● **What the task asks**: From the first line to the last, set down the data exactly as given.
+-------+
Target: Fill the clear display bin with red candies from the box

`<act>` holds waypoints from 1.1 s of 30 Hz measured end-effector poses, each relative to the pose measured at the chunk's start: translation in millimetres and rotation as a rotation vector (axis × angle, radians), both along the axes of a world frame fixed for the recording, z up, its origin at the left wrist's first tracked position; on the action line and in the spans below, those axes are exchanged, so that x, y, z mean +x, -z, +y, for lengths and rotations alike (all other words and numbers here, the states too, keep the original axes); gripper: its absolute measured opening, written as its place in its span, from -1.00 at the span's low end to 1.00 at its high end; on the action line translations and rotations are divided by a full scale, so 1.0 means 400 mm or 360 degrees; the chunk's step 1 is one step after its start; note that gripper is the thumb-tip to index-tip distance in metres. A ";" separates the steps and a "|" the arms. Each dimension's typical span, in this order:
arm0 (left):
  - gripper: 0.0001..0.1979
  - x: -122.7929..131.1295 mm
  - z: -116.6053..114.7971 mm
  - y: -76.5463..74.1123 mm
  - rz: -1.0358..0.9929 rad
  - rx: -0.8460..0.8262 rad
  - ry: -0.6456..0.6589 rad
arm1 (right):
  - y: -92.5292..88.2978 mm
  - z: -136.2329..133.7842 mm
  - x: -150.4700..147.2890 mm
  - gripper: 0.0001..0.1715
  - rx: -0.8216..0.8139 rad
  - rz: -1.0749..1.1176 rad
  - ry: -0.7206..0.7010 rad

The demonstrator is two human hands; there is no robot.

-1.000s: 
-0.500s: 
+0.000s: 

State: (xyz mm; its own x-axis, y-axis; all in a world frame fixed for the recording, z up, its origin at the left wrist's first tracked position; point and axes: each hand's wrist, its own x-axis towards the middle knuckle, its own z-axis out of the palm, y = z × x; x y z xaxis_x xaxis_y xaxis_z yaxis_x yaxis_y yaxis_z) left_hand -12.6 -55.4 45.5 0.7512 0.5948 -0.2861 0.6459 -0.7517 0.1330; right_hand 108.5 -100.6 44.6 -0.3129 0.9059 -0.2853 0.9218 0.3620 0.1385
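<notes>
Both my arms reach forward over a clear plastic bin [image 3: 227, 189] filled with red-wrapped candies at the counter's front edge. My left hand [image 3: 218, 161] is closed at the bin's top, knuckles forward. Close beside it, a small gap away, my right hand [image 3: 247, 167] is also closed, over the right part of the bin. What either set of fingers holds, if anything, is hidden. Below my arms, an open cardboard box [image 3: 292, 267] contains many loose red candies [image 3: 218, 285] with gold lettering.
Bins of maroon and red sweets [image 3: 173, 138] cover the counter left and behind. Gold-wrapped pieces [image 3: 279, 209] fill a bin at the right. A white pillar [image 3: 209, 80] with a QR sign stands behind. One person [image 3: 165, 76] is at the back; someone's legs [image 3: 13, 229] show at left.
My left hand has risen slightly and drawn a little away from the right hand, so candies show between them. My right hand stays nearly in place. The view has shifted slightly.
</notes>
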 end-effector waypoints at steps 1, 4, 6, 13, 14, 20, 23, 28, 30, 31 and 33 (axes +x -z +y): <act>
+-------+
● **Reply to the task**:
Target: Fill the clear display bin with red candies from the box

`<act>` holds waypoints from 1.1 s of 30 Hz measured end-effector poses, each relative to the pose measured at the chunk's start: translation in millimetres and rotation as a rotation vector (axis × angle, radians), both along the axes of a world frame fixed for the recording, z up, its origin at the left wrist's first tracked position; on the action line and in the spans below, those axes are exchanged, so that x, y, z mean +x, -z, +y, for lengths and rotations alike (all other words and numbers here, the states too, keep the original axes); gripper: its absolute measured opening, written as its place in its span, from -1.00 at the span's low end to 1.00 at its high end; on the action line translations and rotations are divided by a full scale, so 1.0 means 400 mm or 360 degrees; the chunk's step 1 is one step after its start; note that gripper is the thumb-tip to index-tip distance in metres. A ";" separates the steps and a "|" the arms. Each dimension's typical span, in this order:
arm0 (left):
  - gripper: 0.0001..0.1979
  - x: -122.7929..131.1295 mm
  - z: -116.6053..114.7971 mm
  - y: -76.5463..74.1123 mm
  - rz: -1.0358..0.9929 rad
  - rx: -0.8460..0.8262 rad
  - ry: -0.6456..0.6589 rad
arm1 (right):
  - y: -92.5292..88.2978 mm
  - z: -136.2329..133.7842 mm
  - x: -150.4700..147.2890 mm
  - gripper: 0.0001..0.1715
  - rx: -0.8216..0.8139 rad
  - rz: -1.0749..1.1176 rad
  - ry: -0.7206..0.7010 rad

The demonstrator is two human hands; there is no robot.

-1.000s: 
-0.500s: 
+0.000s: 

State: (xyz mm; its own x-axis, y-axis; all in a world frame fixed for the recording, z up, its origin at the left wrist's first tracked position; point and axes: each hand's wrist, its own x-axis towards the middle knuckle, its own z-axis out of the palm, y = z × x; x y z xaxis_x xaxis_y xaxis_z yaxis_x yaxis_y yaxis_z) left_hand -12.6 -55.4 45.5 0.7512 0.5948 -0.2861 0.6459 -0.7517 0.1330; right_hand 108.5 -100.6 44.6 -0.3129 0.9059 -0.2853 0.9218 0.3620 0.1385
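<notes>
Both my arms reach forward over a clear plastic bin [image 3: 227, 189] filled with red-wrapped candies at the counter's front edge. My left hand [image 3: 218, 161] is closed at the bin's top, knuckles forward. Close beside it, a small gap away, my right hand [image 3: 247, 167] is also closed, over the right part of the bin. What either set of fingers holds, if anything, is hidden. Below my arms, an open cardboard box [image 3: 292, 267] contains many loose red candies [image 3: 218, 285] with gold lettering.
Bins of maroon and red sweets [image 3: 173, 138] cover the counter left and behind. Gold-wrapped pieces [image 3: 279, 209] fill a bin at the right. A white pillar [image 3: 209, 80] with a QR sign stands behind. One person [image 3: 165, 76] is at the back; someone's legs [image 3: 13, 229] show at left.
My left hand has risen slightly and drawn a little away from the right hand, so candies show between them. My right hand stays nearly in place. The view has shifted slightly.
</notes>
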 end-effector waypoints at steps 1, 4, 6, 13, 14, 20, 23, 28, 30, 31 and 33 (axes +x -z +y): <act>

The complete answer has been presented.